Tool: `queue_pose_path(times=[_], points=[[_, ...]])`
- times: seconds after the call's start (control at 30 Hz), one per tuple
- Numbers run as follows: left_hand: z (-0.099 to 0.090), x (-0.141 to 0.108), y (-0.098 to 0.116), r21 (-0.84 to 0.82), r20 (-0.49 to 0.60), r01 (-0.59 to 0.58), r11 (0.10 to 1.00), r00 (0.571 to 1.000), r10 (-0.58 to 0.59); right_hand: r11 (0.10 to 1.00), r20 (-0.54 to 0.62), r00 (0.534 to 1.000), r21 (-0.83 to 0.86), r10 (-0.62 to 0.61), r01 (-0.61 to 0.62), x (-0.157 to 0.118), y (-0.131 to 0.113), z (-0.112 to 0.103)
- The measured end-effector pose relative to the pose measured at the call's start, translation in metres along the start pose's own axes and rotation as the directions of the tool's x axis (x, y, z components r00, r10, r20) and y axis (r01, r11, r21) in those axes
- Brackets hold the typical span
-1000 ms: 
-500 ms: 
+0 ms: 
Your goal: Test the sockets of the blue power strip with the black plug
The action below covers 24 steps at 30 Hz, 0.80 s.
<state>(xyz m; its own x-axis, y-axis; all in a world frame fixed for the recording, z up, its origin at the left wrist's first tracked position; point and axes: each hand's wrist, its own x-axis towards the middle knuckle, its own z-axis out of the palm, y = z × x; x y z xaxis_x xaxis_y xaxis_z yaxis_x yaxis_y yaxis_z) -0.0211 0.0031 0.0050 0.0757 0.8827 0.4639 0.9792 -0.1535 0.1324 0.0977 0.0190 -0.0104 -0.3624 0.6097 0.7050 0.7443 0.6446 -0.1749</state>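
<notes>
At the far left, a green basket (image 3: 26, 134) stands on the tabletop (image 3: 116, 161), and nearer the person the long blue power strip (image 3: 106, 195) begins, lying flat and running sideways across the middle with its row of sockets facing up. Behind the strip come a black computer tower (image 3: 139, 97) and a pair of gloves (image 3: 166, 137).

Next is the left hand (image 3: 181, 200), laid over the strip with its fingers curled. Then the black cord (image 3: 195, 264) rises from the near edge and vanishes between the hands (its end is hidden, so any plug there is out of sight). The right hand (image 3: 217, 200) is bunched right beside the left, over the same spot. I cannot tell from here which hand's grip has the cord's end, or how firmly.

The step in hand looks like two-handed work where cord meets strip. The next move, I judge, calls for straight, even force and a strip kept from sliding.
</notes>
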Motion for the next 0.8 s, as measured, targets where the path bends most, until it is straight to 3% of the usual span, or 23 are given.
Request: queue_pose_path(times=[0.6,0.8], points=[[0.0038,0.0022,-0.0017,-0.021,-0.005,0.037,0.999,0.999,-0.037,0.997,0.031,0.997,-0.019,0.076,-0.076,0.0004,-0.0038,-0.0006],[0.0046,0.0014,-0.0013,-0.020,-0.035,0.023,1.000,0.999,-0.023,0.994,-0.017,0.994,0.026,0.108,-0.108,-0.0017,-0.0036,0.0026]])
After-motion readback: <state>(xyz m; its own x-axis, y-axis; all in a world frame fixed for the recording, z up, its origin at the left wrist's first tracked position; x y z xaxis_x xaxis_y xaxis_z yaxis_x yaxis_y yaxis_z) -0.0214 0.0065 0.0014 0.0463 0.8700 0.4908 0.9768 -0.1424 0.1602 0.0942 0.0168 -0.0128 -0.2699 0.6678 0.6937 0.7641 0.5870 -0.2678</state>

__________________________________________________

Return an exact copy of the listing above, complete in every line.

Tool: `queue_pose_path(times=[_], points=[[_, ...]])`
- times: seconds after the call's start (control at 30 Hz), one per tuple
- Numbers run as follows: left_hand: z (-0.099 to 0.090), x (-0.141 to 0.108), y (-0.098 to 0.116), r21 (-0.84 to 0.82), r20 (-0.49 to 0.60), r01 (-0.59 to 0.58), r11 (0.10 to 1.00), r00 (0.571 to 1.000), r10 (-0.58 to 0.59); right_hand: r11 (0.10 to 1.00), r20 (-0.54 to 0.62), r00 (0.534 to 1.000), r21 (-0.83 to 0.86), r10 (-0.62 to 0.61), r01 (-0.61 to 0.62), x (-0.157 to 0.118), y (-0.131 to 0.113), z (-0.112 to 0.103)
- The measured end-effector pose relative to the pose measured at the call's start, translation in metres along the start pose's own axes and rotation as the directions of the tool's x axis (x, y, z components r00, r10, r20) and y axis (r01, r11, r21) in those axes
- Brackets hold the typical span
-1000 ms: 
-500 ms: 
+0 ms: 
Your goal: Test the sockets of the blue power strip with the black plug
The action below covers 24 steps at 30 Hz, 0.80 s.
<state>(xyz m; its own x-axis, y-axis; all in a world frame fixed for the recording, z up, its origin at the left wrist's first tracked position; point and axes: each hand's wrist, its own x-axis towards the middle knuckle, its own z-axis out of the palm, y = z × x; x y z xaxis_x xaxis_y xaxis_z yaxis_x yaxis_y yaxis_z) -0.0211 0.0031 0.0050 0.0757 0.8827 0.4639 0.9792 -0.1535 0.1324 0.0977 0.0190 -0.0104 -0.3624 0.6097 0.7050 0.7443 0.6446 -0.1749</state>
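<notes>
At the far left, a green basket (image 3: 26, 134) stands on the tabletop (image 3: 116, 161), and nearer the person the long blue power strip (image 3: 106, 195) begins, lying flat and running sideways across the middle with its row of sockets facing up. Behind the strip come a black computer tower (image 3: 139, 97) and a pair of gloves (image 3: 166, 137).

Next is the left hand (image 3: 181, 200), laid over the strip with its fingers curled. Then the black cord (image 3: 195, 264) rises from the near edge and vanishes between the hands (its end is hidden, so any plug there is out of sight). The right hand (image 3: 217, 200) is bunched right beside the left, over the same spot. I cannot tell from here which hand's grip has the cord's end, or how firmly.

The step in hand looks like two-handed work where cord meets strip. The next move, I judge, calls for straight, even force and a strip kept from sliding.
</notes>
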Motion for the next 0.8 s, as measured, targets where the path bends most, until it is straight to 3% of the usual span, or 23 are given.
Request: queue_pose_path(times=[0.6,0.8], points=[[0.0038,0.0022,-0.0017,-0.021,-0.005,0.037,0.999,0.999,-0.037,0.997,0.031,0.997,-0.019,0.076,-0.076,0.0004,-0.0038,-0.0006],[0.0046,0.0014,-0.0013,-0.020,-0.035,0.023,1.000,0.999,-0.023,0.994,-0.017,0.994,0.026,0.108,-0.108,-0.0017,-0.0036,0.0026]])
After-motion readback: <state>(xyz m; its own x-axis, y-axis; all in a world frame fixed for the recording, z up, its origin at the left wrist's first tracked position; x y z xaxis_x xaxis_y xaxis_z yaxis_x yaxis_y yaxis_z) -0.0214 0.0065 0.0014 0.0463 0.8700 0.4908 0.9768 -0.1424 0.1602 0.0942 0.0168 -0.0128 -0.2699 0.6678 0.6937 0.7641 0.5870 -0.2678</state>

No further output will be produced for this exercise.